How does one undo the marginalization that occurs from stereotypical hookup culture? Scapegoating those who participate in stereotypical hookup culture isn’t particularly helpful. Just changing who is marginalized doesn’t make things better.
Simple tolerance isn’t helpful either. Some activities should not be allowed, like sexual harassment, coercion, or assault. These are not sexual activities but violence done by using sex as a weapon. Respecting others and honoring their human dignity should apply to everyone, with special attention to the marginalized who too often struggle for these basic recognitions.
I do think that student awareness that stereotypical hookup culture is the preference of only a small minority of students, about 20%, can help. Hooking up is not the preference of about 80% of students, including those who are not in the upper economic classes, those who are racial minorities, those who are highly religiously committed, and those who are part of the LGBTQ community.

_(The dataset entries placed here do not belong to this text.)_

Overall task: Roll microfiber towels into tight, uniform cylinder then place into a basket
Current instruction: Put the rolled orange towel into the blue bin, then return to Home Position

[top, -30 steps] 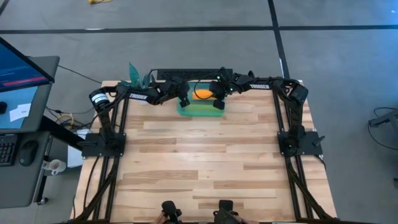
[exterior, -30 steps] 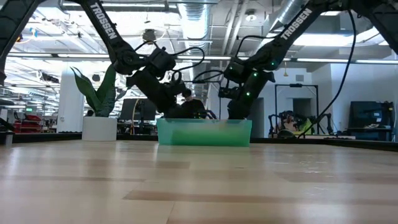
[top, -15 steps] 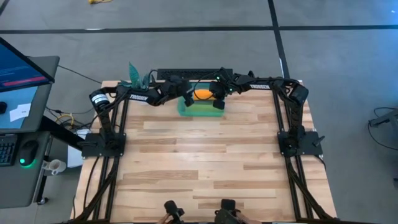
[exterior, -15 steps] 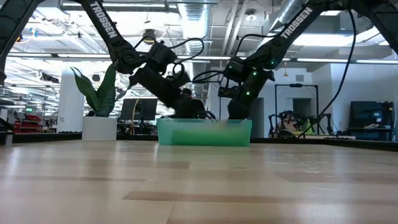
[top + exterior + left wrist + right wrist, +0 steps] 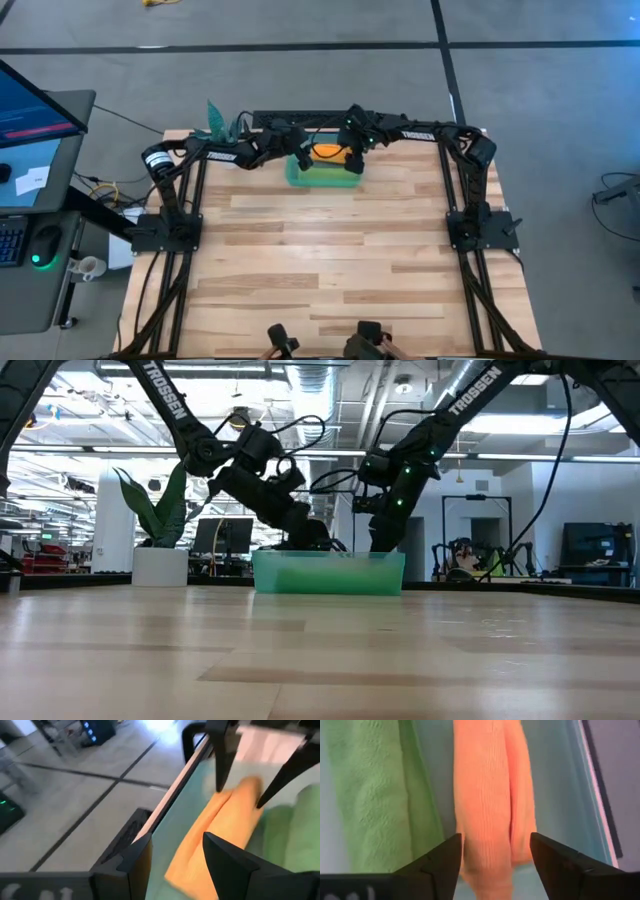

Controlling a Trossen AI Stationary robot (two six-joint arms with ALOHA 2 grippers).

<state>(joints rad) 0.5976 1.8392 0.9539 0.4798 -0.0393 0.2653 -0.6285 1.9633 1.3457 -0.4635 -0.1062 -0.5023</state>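
Right gripper (image 5: 492,857) risen, opened | orange towel (image 5: 492,800) beside basket (image 5: 560,795) wall

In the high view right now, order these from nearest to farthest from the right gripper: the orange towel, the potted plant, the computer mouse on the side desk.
From the right gripper:
1. Orange towel, right beside it in the basket.
2. Potted plant, at the table's far left corner.
3. Computer mouse, off the table on the desk at the left.

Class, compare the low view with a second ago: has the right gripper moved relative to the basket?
Yes. The right gripper, jaws open, has risen slightly above the basket rim, leaving the orange towel inside.
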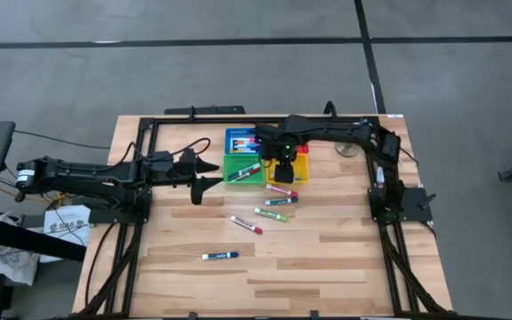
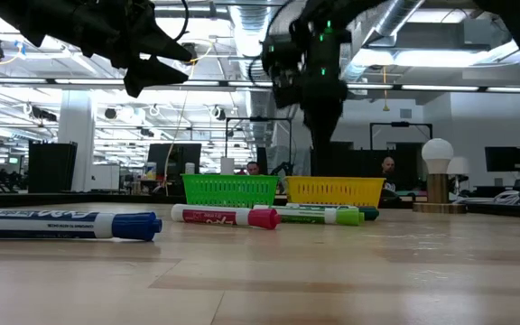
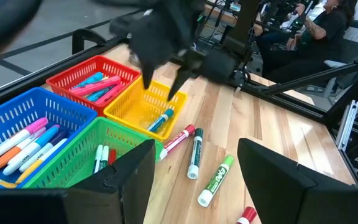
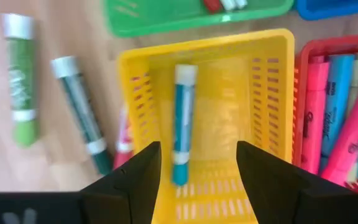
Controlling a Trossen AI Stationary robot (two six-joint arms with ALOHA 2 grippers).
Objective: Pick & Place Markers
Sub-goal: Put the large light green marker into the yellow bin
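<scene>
The right end effector (image 4: 197, 163) is held directly above the yellow basket (image 4: 272, 93), its two fingers spread apart with nothing between them. A teal marker (image 4: 183, 121) is seen lying alone on the floor of that basket, just below the spread fingers and clear of them. In the high view the same end effector (image 1: 284, 169) hangs over the cluster of four baskets near the far middle of the desk (image 1: 327, 258).

The left end effector (image 1: 204, 175) is held above the desk to the left of the baskets, its fingers likewise spread and empty.

Pink and blue markers are piled in the red basket (image 3: 82, 76), mixed markers in the blue basket (image 3: 17, 121), and white-barrelled markers in the green basket (image 3: 73, 158).

Loose markers are left on the desk just in front of the baskets: a red-capped one (image 3: 179, 138), a dark green one (image 3: 195, 153) and a light green one (image 3: 214, 180) lie side by side, near one another. Farther toward the front edge, a blue marker (image 1: 220, 256) lies well apart from the rest; in the low view it lies nearest the camera.
</scene>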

This awareness can help to undermine the dominance of stereotypical hookup culture as the norm and, in doing so, weaken its marginalization of the vast majority of students. If students do want to hook up, they should be left to do so. If students do not want to hook up, they should not be penalized for doing so. These differences should be acknowledged as strong and viable social possibilities. If this is done, if the social penalties for being different are removed, most students will move from being marginalized to being able to pursue happier, healthier relationships.